Updated: April 3, 2018 3:52:40 pm
Refusing to grant an interim stay on its March 20 order, the Supreme Court Tuesday clarified that it had not read down the provisions of the Scheduled Caste and Scheduled Tribes (Prevention of Atrocities) Act but had only sought to protect innocent people from arrest. On the violence that has gripped several states on Monday, the court said that the people protesting may not have read its order or may have been misled.
Appearing on behalf of the Centre, Attorney General K K Venugopal pleaded for a stay on the apex court’s directions to law enforcement authorities to conduct a preliminary inquiry before registering an FIR under the Act and also seeking prior sanction before arresting an accused. The Maharashtra government has also prayed that they the directions be kept in abeyance till the next date of hearing.

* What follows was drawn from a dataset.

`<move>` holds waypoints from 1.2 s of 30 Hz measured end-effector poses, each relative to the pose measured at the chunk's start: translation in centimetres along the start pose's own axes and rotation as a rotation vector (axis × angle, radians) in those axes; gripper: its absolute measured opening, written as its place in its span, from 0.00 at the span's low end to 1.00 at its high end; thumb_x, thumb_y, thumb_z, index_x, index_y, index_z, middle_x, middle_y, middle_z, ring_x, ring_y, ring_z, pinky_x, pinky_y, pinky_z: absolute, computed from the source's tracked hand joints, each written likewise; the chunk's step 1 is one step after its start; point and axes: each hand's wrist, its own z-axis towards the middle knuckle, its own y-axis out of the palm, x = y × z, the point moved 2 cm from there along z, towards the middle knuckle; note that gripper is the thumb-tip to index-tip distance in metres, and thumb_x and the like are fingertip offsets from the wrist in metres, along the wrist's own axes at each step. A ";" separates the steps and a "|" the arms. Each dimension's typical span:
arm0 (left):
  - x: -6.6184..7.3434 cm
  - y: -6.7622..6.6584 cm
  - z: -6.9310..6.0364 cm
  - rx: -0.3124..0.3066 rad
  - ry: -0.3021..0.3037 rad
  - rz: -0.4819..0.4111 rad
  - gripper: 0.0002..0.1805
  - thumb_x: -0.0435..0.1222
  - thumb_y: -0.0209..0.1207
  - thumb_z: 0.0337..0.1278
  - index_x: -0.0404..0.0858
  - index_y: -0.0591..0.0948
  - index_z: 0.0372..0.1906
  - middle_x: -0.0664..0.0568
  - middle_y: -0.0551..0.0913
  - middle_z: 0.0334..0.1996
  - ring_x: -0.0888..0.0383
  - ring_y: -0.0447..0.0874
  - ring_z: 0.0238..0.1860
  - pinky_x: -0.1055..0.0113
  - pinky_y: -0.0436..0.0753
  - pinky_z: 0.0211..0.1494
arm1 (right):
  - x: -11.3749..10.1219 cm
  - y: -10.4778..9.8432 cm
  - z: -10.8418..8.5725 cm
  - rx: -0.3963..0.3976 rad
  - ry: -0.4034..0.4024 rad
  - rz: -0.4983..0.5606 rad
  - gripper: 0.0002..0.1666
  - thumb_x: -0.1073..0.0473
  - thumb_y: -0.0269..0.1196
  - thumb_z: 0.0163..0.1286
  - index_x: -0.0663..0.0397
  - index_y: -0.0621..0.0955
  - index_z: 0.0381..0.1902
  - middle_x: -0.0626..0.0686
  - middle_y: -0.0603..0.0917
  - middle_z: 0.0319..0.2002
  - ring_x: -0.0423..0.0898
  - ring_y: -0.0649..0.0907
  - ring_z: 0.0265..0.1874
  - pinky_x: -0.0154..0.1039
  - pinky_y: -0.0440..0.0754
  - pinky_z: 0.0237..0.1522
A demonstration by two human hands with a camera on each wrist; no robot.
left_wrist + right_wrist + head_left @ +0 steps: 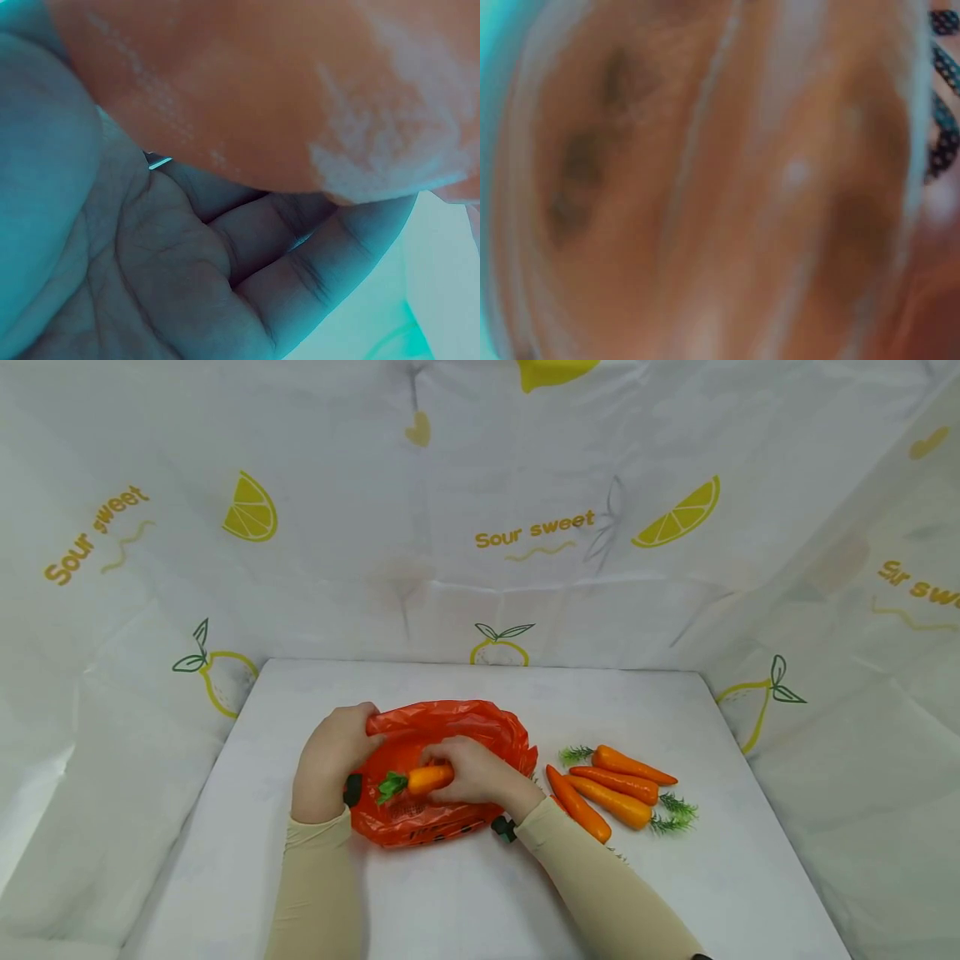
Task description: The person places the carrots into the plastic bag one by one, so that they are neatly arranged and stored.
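Carrot [431, 779] in the right hand's [474, 770] grip over the red bag [450, 711], left hand [330, 762] holding its edge — apparently bagging; next calls for lowering, then release.

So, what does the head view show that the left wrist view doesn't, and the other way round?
Head only: a carrot held in the right hand, plus more carrots lying off to the right.
Left wrist only: the palm of the left hand and the creased insides of its fingers, close up.
Both: the left hand and part of the bag.
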 end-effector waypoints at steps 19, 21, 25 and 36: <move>0.1 -0.1 0.0 -0.010 -0.003 -0.015 0.17 0.39 0.69 0.74 0.35 0.85 0.61 0.43 0.92 0.49 0.47 0.86 0.44 0.46 0.88 0.54 | 1.0 1.8 0.3 -0.067 0.071 -0.055 0.19 0.52 0.81 0.69 0.40 0.88 0.55 0.37 0.86 0.45 0.39 0.81 0.47 0.35 0.84 0.57; 0.1 -0.1 0.0 -0.016 -0.008 -0.018 0.18 0.39 0.69 0.75 0.35 0.84 0.61 0.43 0.92 0.49 0.48 0.86 0.44 0.47 0.88 0.54 | 0.9 1.9 0.2 -0.073 0.083 -0.066 0.20 0.52 0.81 0.69 0.40 0.88 0.56 0.37 0.86 0.46 0.39 0.81 0.47 0.36 0.84 0.59; 0.1 0.0 0.1 -0.013 -0.009 -0.016 0.18 0.39 0.69 0.75 0.35 0.85 0.61 0.43 0.92 0.49 0.48 0.86 0.44 0.47 0.88 0.55 | 0.8 2.1 0.2 -0.083 0.104 -0.090 0.22 0.51 0.81 0.69 0.40 0.88 0.59 0.37 0.87 0.48 0.38 0.81 0.48 0.37 0.84 0.61; -0.2 0.1 0.1 -0.009 -0.006 -0.006 0.18 0.40 0.69 0.75 0.35 0.85 0.61 0.43 0.92 0.49 0.48 0.86 0.43 0.47 0.87 0.54 | 0.8 2.2 0.3 -0.095 0.106 -0.117 0.22 0.49 0.81 0.70 0.38 0.88 0.59 0.37 0.87 0.50 0.38 0.81 0.50 0.38 0.84 0.63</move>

A bench of justices AK Geol and U U Lalit said it has taken note of the government’s plea for review and will examine its previous order which imposed stringent safeguards on arrest under the Scheduled Caste and Scheduled Tribes (Prevention of Atrocities) Act. The bench had clarified that its judgment won’t stand in the way of awarding compensation which is due to affected parties or registration of FIR in instances of conjoint offences.
Earlier today, AG Venugopal sought an urgent hearing of the plea and requested that it should be heard in an open court. Chief Justice of India Dipak Misra, before whom the matter was mentioned, listed it for hearing before the bench of Justices A K Goel and U U Lalit.
On Monday, the government moved the Supreme Court against the alleged dilution of the SC/ST Act. The court had previously laid down the stringent safeguards before registering a case under the Act. In its plea, the government told the court that potential misuse was not a valid ground for reading down stringent provisions of the Act and diluting it would deprive SC, ST communities the rights guaranteed under the Constitution.